**LISTED ENTRIES:**
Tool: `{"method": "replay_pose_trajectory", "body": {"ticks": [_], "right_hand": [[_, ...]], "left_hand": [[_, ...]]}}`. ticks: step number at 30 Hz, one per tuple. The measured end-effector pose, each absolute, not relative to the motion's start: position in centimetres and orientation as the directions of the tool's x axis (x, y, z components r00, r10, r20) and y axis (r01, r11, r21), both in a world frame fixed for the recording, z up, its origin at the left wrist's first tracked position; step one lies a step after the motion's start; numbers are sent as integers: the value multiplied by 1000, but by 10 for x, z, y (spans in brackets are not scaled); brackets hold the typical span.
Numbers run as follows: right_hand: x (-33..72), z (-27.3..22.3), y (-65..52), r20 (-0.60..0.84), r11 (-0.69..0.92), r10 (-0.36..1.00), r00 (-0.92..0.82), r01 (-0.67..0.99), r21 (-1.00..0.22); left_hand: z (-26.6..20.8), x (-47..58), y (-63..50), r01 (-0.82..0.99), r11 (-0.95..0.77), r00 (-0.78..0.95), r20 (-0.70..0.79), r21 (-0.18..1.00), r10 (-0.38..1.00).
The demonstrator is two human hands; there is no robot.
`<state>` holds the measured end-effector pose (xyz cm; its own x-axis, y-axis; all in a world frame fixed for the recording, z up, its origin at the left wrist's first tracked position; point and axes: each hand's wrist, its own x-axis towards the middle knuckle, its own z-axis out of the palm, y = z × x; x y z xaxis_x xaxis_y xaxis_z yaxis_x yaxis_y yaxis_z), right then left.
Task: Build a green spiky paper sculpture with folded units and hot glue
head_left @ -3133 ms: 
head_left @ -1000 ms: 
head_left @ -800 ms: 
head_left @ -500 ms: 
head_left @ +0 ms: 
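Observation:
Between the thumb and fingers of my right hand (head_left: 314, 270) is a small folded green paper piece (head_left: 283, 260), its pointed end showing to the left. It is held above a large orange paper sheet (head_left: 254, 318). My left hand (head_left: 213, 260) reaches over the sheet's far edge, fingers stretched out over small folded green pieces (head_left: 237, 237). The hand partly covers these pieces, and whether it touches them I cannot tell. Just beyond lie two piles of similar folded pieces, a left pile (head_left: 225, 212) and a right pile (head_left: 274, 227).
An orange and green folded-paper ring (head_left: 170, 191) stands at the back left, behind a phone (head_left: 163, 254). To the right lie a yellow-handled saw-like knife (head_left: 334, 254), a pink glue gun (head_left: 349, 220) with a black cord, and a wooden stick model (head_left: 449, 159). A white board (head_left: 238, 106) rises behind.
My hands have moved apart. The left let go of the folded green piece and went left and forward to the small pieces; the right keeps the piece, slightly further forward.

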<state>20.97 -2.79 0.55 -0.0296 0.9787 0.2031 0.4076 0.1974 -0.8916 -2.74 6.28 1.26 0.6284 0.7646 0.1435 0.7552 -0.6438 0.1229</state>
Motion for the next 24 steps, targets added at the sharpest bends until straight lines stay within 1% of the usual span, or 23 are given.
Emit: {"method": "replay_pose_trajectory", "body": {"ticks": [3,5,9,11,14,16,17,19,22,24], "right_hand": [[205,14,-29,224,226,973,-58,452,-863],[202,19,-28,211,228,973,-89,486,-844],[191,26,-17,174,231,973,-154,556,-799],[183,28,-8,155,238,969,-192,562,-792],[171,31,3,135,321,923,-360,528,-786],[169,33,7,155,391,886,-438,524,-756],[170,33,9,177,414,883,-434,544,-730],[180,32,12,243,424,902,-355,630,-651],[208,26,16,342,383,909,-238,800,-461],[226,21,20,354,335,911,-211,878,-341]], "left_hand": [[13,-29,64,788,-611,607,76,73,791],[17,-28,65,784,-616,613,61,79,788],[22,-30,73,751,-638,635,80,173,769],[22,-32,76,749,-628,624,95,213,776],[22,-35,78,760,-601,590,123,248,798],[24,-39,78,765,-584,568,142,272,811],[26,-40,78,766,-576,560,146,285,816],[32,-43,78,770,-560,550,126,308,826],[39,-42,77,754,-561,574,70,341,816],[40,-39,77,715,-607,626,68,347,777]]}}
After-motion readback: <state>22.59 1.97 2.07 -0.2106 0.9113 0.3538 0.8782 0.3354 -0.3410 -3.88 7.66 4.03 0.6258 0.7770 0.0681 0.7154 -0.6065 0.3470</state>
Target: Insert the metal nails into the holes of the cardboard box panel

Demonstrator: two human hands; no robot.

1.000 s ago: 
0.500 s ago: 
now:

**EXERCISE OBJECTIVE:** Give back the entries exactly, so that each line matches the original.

**TASK OUTPUT:**
Tool: `{"method": "replay_pose_trajectory", "body": {"ticks": [_], "right_hand": [[_, ...]], "left_hand": [[_, ...]]}}`. ticks: step number at 30 Hz, one per tuple. The measured end-effector pose, each absolute, not relative to the motion's start: position in centimetres and orientation as the directions of the tool's x axis (x, y, z components r00, r10, r20) and y axis (r01, r11, r21), both in a world frame fixed for the recording, z up, its origin at the left wrist's first tracked position; step one lies a step after the motion's start; numbers are sent as integers: the value multiplied by 1000, but by 10 for x, z, y (spans in brackets are not scaled); brackets hold the typical span.
Numbers run as follows: right_hand: x (-33..72), z (-27.3..22.3), y (-65..52), r20 (-0.60..0.84), r11 (-0.69..0.92), r10 (-0.36..1.00), r00 (-0.92..0.82), r01 (-0.67..0.99), r21 (-1.00..0.22); left_hand: z (-26.6..20.8), x (-47..58), y (-63..50), r01 (-0.82..0.99), r11 (-0.95..0.77), r00 (-0.78..0.95), r20 (-0.70..0.79), r21 (-0.18..1.00), r10 (-0.38..1.00).
The demonstrator is two human hands; there is no robot.
`<state>` holds the measured end-effector pose (xyz cm; its own x-axis, y-axis; all in a world frame fixed for the recording, z up, its origin at the left wrist's first tracked position; point and axes: each hand's wrist, its own x-axis towards the middle knuckle, its own z-axis out of the palm, y = z × x; x y z xaxis_x xaxis_y xaxis_z yaxis_x yaxis_y yaxis_z), right then left.
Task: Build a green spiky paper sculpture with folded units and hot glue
head_left @ -3133 ms: 
head_left @ -1000 ms: 
head_left @ -800 ms: 
head_left @ -500 ms: 
head_left @ +0 ms: 
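Observation:
Between the thumb and fingers of my right hand (head_left: 314, 270) is a small folded green paper piece (head_left: 283, 260), its pointed end showing to the left. It is held above a large orange paper sheet (head_left: 254, 318). My left hand (head_left: 213, 260) reaches over the sheet's far edge, fingers stretched out over small folded green pieces (head_left: 237, 237). The hand partly covers these pieces, and whether it touches them I cannot tell. Just beyond lie two piles of similar folded pieces, a left pile (head_left: 225, 212) and a right pile (head_left: 274, 227).
An orange and green folded-paper ring (head_left: 170, 191) stands at the back left, behind a phone (head_left: 163, 254). To the right lie a yellow-handled saw-like knife (head_left: 334, 254), a pink glue gun (head_left: 349, 220) with a black cord, and a wooden stick model (head_left: 449, 159). A white board (head_left: 238, 106) rises behind.
My hands have moved apart. The left let go of the folded green piece and went left and forward to the small pieces; the right keeps the piece, slightly further forward.
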
<state>20.97 -2.79 0.55 -0.0296 0.9787 0.2031 0.4076 0.1974 -0.8916 -2.74 6.28 1.26 0.6284 0.7646 0.1435 0.7552 -0.6438 0.1229</state>
Motion for the next 24 steps, targets added at the sharpest bends until straight lines stay within 1% of the usual span, or 23 are given.
Emit: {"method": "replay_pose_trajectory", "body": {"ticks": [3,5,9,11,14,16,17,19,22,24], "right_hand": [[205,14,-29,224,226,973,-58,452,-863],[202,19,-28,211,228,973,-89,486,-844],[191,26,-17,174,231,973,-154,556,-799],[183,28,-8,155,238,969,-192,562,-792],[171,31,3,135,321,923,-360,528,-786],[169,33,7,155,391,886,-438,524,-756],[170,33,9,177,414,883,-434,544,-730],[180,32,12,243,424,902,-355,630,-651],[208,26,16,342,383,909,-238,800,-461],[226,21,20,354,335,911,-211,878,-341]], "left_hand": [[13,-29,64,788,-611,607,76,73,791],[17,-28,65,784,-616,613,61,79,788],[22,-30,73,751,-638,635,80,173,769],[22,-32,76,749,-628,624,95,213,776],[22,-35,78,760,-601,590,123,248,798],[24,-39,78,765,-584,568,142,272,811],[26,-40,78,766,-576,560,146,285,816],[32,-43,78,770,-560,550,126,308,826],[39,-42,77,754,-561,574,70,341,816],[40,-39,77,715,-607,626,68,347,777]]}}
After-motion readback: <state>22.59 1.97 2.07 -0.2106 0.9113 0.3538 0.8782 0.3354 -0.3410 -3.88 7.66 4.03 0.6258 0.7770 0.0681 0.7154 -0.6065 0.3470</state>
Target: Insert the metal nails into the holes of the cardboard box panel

Demonstrator: two human hands; no robot.

1.000 s ago: 
0.500 s ago: 
now:

The output requires no further additions.